Starting at the line that contains "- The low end" in the listing below, write out every line word for word until you have written the line that contains "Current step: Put".
(Dataset extract)
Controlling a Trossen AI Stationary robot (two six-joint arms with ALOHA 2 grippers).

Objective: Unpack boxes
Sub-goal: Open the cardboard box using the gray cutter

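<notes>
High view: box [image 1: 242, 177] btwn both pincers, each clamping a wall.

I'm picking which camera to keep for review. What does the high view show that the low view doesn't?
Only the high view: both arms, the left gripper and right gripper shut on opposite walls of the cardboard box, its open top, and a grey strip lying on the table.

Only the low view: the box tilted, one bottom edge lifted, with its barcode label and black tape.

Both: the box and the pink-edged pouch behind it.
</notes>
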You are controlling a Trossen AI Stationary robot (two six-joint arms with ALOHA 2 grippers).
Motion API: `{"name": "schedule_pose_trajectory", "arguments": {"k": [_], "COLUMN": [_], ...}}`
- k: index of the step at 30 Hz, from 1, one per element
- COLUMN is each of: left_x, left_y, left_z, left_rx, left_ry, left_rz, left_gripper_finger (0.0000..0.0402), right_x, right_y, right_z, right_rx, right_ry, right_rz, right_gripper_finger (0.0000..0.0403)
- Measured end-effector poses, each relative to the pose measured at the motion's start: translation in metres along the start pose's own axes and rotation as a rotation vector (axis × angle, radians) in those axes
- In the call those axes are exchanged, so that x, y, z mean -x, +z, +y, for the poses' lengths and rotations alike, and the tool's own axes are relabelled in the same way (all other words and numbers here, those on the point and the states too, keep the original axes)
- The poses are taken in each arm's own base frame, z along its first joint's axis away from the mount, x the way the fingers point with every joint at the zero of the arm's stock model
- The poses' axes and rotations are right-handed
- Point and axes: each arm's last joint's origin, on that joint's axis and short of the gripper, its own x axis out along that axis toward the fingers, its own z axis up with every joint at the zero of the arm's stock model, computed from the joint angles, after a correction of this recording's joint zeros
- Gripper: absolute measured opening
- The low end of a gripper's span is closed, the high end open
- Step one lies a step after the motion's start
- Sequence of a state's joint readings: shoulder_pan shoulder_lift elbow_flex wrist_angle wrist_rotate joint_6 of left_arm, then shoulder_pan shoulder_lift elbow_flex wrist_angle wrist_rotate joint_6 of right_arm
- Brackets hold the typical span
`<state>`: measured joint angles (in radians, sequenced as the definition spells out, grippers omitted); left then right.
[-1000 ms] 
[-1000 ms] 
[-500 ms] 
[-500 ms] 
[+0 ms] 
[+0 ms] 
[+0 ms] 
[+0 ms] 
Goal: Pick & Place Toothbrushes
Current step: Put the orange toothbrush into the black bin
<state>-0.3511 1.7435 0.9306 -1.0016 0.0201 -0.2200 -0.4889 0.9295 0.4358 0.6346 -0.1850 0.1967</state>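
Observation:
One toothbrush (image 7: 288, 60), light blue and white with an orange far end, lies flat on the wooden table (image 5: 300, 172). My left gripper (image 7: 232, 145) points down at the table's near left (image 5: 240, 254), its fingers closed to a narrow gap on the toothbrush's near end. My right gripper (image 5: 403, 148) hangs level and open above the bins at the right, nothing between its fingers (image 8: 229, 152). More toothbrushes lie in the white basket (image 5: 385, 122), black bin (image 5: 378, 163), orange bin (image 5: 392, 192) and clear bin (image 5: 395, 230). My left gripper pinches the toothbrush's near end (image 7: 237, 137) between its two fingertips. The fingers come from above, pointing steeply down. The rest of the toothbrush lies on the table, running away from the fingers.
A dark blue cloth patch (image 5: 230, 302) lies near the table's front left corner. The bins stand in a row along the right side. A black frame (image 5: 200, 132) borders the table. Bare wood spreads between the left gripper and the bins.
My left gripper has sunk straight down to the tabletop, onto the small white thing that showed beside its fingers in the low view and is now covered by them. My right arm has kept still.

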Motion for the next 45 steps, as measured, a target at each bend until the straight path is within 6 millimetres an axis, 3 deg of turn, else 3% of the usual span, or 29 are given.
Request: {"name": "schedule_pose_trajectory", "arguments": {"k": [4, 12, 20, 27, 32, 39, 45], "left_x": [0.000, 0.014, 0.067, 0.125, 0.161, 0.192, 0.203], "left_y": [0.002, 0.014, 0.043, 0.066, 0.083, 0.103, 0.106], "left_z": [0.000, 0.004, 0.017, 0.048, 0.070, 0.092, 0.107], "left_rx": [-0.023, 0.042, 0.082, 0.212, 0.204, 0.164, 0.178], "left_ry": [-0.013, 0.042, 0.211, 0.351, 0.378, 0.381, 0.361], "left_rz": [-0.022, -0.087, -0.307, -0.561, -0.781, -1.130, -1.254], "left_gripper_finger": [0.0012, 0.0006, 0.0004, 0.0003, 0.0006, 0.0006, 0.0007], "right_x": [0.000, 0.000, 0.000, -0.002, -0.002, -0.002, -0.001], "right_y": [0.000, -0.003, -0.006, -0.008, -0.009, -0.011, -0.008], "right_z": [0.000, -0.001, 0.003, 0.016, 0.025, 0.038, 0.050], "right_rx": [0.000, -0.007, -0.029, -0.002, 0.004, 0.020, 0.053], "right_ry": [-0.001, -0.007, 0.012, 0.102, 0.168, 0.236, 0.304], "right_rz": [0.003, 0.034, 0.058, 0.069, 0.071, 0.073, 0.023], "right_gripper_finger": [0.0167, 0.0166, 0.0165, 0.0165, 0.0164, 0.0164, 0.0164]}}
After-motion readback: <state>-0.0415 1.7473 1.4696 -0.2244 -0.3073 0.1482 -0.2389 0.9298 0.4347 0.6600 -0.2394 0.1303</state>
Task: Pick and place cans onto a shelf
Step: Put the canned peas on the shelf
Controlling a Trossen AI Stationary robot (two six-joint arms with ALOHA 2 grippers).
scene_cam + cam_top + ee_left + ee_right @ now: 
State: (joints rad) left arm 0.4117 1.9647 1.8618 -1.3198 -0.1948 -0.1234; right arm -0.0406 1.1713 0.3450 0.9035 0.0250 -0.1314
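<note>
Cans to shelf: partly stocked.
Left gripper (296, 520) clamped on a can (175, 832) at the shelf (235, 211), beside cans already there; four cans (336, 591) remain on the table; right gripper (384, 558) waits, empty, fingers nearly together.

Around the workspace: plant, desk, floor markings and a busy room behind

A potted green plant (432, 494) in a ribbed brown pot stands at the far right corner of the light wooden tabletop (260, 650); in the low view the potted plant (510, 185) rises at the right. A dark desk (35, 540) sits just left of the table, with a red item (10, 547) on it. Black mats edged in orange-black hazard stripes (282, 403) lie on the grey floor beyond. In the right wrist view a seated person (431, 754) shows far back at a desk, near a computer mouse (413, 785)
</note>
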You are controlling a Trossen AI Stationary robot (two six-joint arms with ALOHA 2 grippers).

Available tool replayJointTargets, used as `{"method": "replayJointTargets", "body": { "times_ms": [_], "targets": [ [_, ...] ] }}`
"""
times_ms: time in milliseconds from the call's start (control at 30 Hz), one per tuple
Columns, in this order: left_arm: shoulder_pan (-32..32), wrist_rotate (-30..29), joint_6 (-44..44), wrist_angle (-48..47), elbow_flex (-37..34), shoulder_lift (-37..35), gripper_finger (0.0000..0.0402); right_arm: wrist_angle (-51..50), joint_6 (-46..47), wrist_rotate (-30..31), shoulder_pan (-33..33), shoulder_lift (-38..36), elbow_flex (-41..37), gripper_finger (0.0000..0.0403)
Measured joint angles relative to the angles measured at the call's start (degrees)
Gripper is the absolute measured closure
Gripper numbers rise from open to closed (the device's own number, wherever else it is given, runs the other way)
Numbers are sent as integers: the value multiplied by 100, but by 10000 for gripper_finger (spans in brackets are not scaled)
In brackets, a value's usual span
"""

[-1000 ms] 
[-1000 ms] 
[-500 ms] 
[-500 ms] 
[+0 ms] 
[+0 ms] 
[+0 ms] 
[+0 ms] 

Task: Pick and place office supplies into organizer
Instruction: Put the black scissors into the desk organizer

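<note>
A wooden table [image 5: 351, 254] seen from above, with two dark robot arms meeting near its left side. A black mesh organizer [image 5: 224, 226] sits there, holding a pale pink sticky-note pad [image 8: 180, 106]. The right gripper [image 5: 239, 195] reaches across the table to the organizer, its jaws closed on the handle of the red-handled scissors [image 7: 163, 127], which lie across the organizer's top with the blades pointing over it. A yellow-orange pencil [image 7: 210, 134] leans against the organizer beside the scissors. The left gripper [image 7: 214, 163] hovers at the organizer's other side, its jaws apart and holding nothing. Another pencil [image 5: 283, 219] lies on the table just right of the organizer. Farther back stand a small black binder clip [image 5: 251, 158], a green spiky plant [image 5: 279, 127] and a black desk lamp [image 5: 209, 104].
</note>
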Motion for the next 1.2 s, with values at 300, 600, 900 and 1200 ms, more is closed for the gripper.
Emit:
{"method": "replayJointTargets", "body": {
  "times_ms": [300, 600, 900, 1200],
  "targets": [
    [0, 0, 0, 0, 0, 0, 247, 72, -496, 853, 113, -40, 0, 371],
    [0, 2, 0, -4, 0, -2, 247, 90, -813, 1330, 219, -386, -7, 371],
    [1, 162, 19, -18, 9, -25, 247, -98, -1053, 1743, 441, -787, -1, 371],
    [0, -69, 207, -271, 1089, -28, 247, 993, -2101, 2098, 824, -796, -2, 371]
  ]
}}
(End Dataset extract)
* Answer to this task
- The low end of a gripper's span is closed, the high end open
- Step one lies a step after the motion's start
- Sequence of a state's joint readings: shoulder_pan shoulder_lift elbow_flex wrist_angle wrist_rotate joint_6 of left_arm, then shoulder_pan shoulder_lift elbow_flex wrist_angle wrist_rotate joint_6 of right_arm
- Brackets hold the typical span
`<state>`: measured joint angles (in radians, sequenced as the definition spells out, grippers omitted); left then right.
[-1000 ms] 
[-1000 ms] 
[-500 ms] 
[-500 ms] 
[+0 ms] 
[+0 ms] 
[+0 ms] 
[+0 ms] 
Goal: Pick & Place Toothbrushes
Current step: Put the orange toothbrush into the black bin

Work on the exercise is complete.